“可以說,現在是我大嶽最占優勢。”楊誠總結。
“師伯若是想要讓諸位師兄、師弟、師姐、師妹們,來我大嶽曆練,我是非常歡迎的。”
“不敢說保他們沒事,但他們實力也不弱,我稍微關照些,應該不會有什麼問題。”
“嗯,我要再仔細思量一下,你安心在這和他們交流、交流,過兩天,一定和你說決定。”林誌祥站起來,緩聲道。
“好。”楊誠也跟著站起來。
“很晚了,我要回去睡覺了,不然她又要說我了,不必送。”林誌祥擺擺手。
這裏的她,自然是指他的妻子,葉倩文。
“哎呀,她就是喜歡管著我,稍微晚一點,就要說我半天。”
明明說著抱怨的話,但林誌祥卻臉上洋溢著笑容。
楊誠心中腹誹:“好家夥,臨走前還不忘給我塞一口狗糧,這合理嗎?”
送走林誌祥,楊誠回到房間。
洗漱後,楊誠繼續修煉,壯大體內“鯤魚”。
楊誠心中暗中思量,以自己現在的實力,應該與一年前的寧道奇相當了。
就是不知道一年後,寧道奇有沒有變得更強。
這一年多,寧道奇曾兩度與石之軒交手,每次都是重傷而歸。
石之軒戰後也是修養了很長時間。
第一次就是帝心和嘉祥死的時候。
第二次是石之軒將道信和智慧打成重傷,閉寺不出後。
兩次交戰,寧道奇應該有所收獲,變得更強了吧。
楊誠心中想著。
又過了兩天,楊誠一直在與聲生門的弟子們交流。
聲生門的弟子們是很有一種文人風流在身上的。
平日裏很喜歡一起吟詩作對,彈琴吹簫。
包括毛不易這位不太愛講話的,也都很積極的參與進去,融入其中。
如今正是秋季,他們聚會時,便常常以秋、菊等意象為題作詩。
“秋水刷土號角雄,激射四海驅長風。吳牛喘月不到野,射殺南山飛破空。”
“秋來江上空相憶,望斷山邊人不歸。一行去馬秋山色,三十六峰深淺青。”
“秋江岸上秋風急,落木階前秋月光。獨上灞陵橋上望,不知何處是他鄉。”
“菊花曾伴六人狂,一任西風兩鬢霜。今日重尋舊遊處,醉吟猶有壁中香。”
“菊花如席菊如船,坐偶思量複悵然。不似田家翁媼喜,連雲大半熟粳錢。”
“菊花開遍舊枝稠,一種風香更不侔。聞道詩家門禁裏,也應曾見兩三秋。”
“秋風蟋蟀動庭槐,環堵蕭然冷畫灰。一枕書香清夢想,半窗漁火對愁來。紛紛奔走車中客,擾擾浮沉澤畔槐。說與江湖千裏夢,悠悠楚尾見吳台。”

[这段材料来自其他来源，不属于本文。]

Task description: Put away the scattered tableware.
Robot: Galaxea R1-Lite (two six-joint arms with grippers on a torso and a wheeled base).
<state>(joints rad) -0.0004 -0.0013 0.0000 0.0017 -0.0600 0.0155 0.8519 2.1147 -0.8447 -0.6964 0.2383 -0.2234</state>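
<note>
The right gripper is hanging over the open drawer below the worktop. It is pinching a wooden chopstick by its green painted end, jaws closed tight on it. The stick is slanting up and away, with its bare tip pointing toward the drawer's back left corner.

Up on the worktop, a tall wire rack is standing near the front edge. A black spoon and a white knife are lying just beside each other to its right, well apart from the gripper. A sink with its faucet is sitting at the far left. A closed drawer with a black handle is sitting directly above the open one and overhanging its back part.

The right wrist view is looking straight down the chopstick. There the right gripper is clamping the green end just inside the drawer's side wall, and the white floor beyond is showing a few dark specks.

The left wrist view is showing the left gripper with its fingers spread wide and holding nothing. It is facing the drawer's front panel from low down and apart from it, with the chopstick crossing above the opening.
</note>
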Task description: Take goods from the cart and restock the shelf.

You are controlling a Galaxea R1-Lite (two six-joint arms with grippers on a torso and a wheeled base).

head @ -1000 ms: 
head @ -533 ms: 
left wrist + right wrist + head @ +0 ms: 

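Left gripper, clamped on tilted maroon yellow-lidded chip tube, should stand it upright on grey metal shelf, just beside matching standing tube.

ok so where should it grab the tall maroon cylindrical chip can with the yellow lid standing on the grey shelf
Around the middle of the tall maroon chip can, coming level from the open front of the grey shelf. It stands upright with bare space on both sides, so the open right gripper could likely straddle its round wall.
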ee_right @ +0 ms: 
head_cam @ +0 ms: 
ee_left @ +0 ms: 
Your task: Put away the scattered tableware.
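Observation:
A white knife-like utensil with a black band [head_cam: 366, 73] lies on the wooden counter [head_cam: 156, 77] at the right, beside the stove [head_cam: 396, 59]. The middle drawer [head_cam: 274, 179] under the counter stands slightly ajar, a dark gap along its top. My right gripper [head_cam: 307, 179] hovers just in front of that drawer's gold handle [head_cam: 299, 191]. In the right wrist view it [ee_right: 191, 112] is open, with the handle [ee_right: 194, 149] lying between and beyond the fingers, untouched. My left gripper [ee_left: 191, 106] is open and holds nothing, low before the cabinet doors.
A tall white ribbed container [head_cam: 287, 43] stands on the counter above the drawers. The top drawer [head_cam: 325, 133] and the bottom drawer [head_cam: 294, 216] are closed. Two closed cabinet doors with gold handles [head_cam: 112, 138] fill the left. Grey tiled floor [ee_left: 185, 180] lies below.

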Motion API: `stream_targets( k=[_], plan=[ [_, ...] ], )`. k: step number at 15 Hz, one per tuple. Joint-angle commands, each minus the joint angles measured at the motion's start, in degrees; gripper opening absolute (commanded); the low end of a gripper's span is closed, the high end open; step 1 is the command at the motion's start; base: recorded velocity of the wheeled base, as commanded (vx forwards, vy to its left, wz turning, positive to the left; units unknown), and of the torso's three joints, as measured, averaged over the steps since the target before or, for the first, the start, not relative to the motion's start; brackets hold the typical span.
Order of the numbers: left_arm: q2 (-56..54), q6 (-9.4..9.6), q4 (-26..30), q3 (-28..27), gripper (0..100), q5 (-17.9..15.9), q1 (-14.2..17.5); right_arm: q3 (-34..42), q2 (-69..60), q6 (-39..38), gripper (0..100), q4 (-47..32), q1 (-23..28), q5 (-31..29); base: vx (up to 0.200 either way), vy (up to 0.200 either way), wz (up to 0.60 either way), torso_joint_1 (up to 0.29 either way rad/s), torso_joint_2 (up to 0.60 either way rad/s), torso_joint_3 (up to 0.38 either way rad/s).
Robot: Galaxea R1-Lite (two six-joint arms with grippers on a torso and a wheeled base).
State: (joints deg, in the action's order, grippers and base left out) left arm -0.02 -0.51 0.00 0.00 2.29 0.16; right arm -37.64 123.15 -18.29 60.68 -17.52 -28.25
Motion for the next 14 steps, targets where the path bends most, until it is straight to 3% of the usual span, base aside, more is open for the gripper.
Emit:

“秋風蕭瑟動天關,塞草江楓老歲寒。心事隻隨沙上雁,鬢毛長向雪中看。項容忍恥漢兵在,劉項存亡秦屍殘。莊舄欲還何所歎,朝來哀哭望長安。”
“秋風蕭索攪離腸,萬裏征人白發郎。又向江南傾別酒,還隨塞北斷歸腸。江山故事猶存否,霄漢新恩尚未忘。且遣音書寄雙鯉,江邊佇立望濤江。”
一首首詩被他們創出,並據此進行樂曲的創作。
楊誠也跟著他們見識了不少聲生門獨有的音波功手段。